Durante todo ese tiempo, lo mismo que el cuervo de San Antón o los pajarillos
de San Antonio, el animal tuvo un trato cotidiano y privilegiado con los
humanos. Más aún, don Marcial, que se había ganado fama de maestro severo, dejó
que la urraca creciese un poco a su bola, moviéndose a saltitos entre los
pupitres con total libertad y acudiendo, cuando le venía en gana, a la llamada
de los niños, que la reclamaban siempre sobre sus mesas.
La
urraca, que miraba más allá de lo que suele su especie, aprovechó las lecciones
de don Marcial para ir llenando su pequeño cerebro con algún extra que la
naturaleza en bruto jamás le hubiera ofrecido. Comenzó aprendiendo unas pocas
palabras que repetía una y otra vez de forma machacona. Luego fue ampliando su
vocabulario a la par que su mente alumbraba esbozos de ideas cabales casi sin
querer. Recién adquiridas las primeras luces, tomó lecciones de caligrafía,
gramática, historia y matemáticas, y, a fin de no desperdiciar un rato –la vida
de un pájaro va muy justita de tiempo-, empeñó los recreos jugando al ajedrez
con el propósito de afinar el punto de su inteligencia. Pero el ajedrez no se
le daba: dejaba los alfiles clavados en la casilla de partida, trazaba con las
torres diagonales y zigzags, y a los caballos los ponía a dar el saltito de la
rana sin ningún propósito. En realidad, lo suyo -lo de la urraca, digo- eran
las mandangas filosóficas, cosa que a don Marcial lo encendía porque él
consideraba que tales elucubraciones, incomprensibles para el común, no pasaban
de ocurrencias inútiles y febriles llevadas al papel por tipos sospechosos de
criptopaganismo. Pero a la urraca, que le vamos a hacer, le fascinaban aquellos
líos que le dejaban en su fuero interno interrogantes muy hondos.
La
urraca, que nunca tuvo nombre –tocaba ya decirlo-, iba camino de consagrarse
como animal sabio y sesudo, en plan sapiens
sapiens, pero todos sus progresos se vieron interrumpidos de repente por la
irrupción de una tragedia que aguardaba su momento entre bastidores. Una
mañana, mientras andaba dándole vueltas y vueltas a la copla de la inmortalidad
del alma, don Marcial llamó a capítulo a Luisito, ejemplo de niño cabrón que
apuntaba a vago y maleante, para despacharle ración y media de medicina de
palo. Luisito se llevó lo suyo y volvió al pupitre dolorido, medio lloroso y
revirado, buscando cómo desahogar el chungo que se le había sublevado en el
pecho a resultas del castigo. Quiso la casualidad que, en ese preciso instante,
se cruzase en su camino la urraca, la cual iba embebida en reflexiones de mucha
enjundia, ocasión que aprovechó él para largarle, sin más ni más, un puntapié
bien fuerte que la dejó tiesa, de puro reventón, sobre el terrazo.
Don
Marcial asistió al atentado sin que le diese tiempo a intervenir. Cuando vio al
animal tirado sobre el pavimento, pico arriba y con las patitas apuntando al
techo, casi lo pilla un jamacuco de los malos. Todo había sido culpa suya, se
dijo horrorizado mientras los niños lloraban sin consuelo la muerte del pájaro
amigo. Si hubiera sujetado esa mano larga con la que se excedía, continuó su
reproche, el animal seguiría vivo. Don Marcial necesitó que aquella desgracia le
tocase la fibra para darse cuenta de que no podía enderezar el mundo a palos.

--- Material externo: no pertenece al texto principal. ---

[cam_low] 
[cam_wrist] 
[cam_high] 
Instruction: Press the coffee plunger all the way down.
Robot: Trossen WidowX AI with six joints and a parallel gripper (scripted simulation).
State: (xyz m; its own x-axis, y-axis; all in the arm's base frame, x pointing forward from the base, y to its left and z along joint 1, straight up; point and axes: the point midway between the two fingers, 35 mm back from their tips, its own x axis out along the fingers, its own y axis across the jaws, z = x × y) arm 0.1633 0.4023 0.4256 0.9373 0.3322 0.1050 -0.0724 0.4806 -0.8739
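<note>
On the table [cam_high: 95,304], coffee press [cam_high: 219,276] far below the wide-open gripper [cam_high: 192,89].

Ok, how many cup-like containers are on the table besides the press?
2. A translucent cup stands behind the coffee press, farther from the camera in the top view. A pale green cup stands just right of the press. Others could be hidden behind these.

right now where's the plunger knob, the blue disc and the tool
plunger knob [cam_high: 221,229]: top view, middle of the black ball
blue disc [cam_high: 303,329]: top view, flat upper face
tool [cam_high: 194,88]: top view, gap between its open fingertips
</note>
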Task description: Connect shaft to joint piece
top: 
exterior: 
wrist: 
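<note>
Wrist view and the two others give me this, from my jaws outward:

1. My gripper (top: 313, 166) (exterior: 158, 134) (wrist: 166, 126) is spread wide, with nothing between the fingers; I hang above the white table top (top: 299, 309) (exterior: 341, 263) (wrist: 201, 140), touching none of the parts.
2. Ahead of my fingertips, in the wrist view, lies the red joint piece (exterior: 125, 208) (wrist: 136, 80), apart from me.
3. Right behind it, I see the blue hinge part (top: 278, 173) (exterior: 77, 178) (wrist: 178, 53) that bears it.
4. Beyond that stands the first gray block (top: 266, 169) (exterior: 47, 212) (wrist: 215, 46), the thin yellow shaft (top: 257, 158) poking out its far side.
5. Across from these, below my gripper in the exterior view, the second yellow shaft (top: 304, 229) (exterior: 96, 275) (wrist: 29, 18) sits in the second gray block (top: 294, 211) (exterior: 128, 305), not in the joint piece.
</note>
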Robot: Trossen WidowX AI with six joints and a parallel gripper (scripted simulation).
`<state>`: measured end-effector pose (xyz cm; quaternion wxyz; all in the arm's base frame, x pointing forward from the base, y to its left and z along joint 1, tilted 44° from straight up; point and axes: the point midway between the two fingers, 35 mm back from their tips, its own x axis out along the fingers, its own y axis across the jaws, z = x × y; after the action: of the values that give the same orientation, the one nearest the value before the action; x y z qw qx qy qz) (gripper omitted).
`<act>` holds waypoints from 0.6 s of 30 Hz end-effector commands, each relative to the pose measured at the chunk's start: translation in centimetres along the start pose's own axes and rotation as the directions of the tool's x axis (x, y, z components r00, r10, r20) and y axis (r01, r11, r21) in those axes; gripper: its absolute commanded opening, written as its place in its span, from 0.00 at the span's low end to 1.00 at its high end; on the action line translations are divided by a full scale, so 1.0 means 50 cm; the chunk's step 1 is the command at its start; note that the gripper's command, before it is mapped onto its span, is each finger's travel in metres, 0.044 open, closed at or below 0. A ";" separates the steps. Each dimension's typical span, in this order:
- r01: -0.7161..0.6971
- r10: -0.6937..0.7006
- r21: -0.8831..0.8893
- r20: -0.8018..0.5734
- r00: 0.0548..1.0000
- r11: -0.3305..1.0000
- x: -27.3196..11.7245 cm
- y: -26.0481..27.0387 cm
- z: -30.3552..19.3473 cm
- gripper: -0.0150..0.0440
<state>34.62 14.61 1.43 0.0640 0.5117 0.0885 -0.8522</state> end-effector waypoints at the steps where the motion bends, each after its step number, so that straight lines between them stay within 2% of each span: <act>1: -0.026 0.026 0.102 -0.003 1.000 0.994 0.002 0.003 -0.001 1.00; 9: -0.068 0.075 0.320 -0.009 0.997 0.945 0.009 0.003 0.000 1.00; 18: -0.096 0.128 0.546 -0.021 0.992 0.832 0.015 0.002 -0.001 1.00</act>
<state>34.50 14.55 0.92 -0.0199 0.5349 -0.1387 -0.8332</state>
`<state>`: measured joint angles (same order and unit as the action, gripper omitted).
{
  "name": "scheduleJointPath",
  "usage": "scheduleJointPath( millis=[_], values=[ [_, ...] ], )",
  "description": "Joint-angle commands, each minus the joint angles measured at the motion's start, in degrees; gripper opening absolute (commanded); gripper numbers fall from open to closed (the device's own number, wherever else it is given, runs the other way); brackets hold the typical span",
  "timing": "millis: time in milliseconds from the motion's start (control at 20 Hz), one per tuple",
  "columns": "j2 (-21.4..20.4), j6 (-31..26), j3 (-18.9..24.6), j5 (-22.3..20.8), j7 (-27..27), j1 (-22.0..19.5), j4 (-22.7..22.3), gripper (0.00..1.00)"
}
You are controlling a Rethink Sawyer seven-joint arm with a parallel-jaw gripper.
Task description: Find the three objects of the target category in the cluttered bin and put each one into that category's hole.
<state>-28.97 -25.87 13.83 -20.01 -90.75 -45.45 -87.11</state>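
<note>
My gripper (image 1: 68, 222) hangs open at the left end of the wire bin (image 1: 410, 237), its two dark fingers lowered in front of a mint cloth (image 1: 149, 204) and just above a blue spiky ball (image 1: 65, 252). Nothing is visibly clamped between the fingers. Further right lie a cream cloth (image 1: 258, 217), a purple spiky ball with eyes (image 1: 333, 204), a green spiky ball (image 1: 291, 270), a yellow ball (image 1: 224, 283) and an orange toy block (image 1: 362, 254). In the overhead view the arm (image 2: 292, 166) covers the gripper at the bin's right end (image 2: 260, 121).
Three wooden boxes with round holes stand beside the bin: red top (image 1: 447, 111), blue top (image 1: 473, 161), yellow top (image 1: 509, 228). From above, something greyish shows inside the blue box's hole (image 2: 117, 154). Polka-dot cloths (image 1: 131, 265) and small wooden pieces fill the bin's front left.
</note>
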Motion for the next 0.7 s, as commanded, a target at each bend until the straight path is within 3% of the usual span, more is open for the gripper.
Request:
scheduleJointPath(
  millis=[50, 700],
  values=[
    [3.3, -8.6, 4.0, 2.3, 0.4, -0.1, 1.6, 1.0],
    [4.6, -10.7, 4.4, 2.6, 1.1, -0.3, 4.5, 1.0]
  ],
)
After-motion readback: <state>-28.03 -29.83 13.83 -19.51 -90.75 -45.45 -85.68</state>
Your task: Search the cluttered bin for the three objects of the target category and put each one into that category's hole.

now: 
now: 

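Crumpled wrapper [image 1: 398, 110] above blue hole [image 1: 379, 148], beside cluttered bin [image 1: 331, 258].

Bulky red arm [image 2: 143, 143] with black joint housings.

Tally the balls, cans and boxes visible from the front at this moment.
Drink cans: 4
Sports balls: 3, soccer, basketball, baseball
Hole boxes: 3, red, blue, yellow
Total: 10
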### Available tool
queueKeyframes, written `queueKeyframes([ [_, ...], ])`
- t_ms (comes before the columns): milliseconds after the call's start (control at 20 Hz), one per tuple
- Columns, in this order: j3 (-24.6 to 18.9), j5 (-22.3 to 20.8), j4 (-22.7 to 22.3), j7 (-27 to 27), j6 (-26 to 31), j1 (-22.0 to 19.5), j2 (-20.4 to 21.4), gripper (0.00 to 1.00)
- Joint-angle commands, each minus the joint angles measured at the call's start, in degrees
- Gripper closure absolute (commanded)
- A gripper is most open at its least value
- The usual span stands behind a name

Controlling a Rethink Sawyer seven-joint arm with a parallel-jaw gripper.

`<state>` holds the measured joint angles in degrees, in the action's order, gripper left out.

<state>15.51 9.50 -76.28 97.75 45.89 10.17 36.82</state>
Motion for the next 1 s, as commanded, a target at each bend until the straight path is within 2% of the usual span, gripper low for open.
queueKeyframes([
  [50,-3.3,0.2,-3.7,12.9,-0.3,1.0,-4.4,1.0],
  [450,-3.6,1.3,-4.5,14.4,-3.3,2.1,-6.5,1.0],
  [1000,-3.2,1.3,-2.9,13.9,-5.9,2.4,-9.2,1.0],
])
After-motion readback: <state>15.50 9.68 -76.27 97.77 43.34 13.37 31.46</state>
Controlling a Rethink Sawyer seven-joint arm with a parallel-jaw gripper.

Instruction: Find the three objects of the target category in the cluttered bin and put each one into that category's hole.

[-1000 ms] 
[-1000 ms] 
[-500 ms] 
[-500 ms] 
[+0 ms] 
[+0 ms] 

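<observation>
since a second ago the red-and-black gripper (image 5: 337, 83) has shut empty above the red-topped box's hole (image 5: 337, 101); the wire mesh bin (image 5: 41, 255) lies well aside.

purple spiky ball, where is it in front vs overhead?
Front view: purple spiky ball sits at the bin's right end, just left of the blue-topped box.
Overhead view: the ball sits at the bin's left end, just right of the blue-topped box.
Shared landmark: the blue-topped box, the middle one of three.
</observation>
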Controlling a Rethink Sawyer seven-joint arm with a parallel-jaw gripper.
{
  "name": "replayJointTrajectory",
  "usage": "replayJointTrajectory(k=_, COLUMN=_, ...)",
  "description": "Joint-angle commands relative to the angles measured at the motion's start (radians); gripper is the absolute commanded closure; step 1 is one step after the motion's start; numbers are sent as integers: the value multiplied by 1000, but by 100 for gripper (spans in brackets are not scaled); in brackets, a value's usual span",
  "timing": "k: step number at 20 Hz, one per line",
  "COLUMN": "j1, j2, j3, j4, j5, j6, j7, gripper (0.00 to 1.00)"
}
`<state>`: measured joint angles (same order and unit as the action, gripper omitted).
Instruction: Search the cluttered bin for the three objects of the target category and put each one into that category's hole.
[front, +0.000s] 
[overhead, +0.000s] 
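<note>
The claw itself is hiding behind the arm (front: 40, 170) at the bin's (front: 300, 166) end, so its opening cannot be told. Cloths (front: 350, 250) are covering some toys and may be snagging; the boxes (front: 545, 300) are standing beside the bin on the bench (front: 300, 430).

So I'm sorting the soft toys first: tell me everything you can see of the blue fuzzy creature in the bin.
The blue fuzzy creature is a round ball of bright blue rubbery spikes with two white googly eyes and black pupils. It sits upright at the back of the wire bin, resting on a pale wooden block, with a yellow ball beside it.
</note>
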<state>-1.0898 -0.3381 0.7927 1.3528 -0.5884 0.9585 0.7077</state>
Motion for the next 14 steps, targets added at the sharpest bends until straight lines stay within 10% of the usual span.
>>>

Por primera vez, la gruesa vara de avellano con la que infligía sus rigores le
quemó entre las manos como si sostuviese un pecado hecho brasas. La muerte del
animal le dolió en lo más hondo, como duele la pérdida de un sueño hermoso
cuando toca suelo. Llevó a enterrar a la urraca a la Dehesa de la Villa, y depositó su cuerpo en un hoyo que cavó él mismo al pie de un pino. Luego, le rezó un
padrenuestro y, después, se juró a sí mismo que nunca jamás, jamás de los
jamases, volvería a emplear la violencia con sus alumnos, comprometiéndose ante
Dios, mediante cláusula adicional, a realizar propósito de enmienda y a mirarse
en adelante en el espejo de un San Juan Bosco o similar. Los años siguientes
fueron testigos del cumplimiento del juramento. A tanto llegó su benevolencia
con el tiempo que, el día de su jubilación, según me contaron testigos
presenciales, don Marcial marchó al retiro en olor de santidad.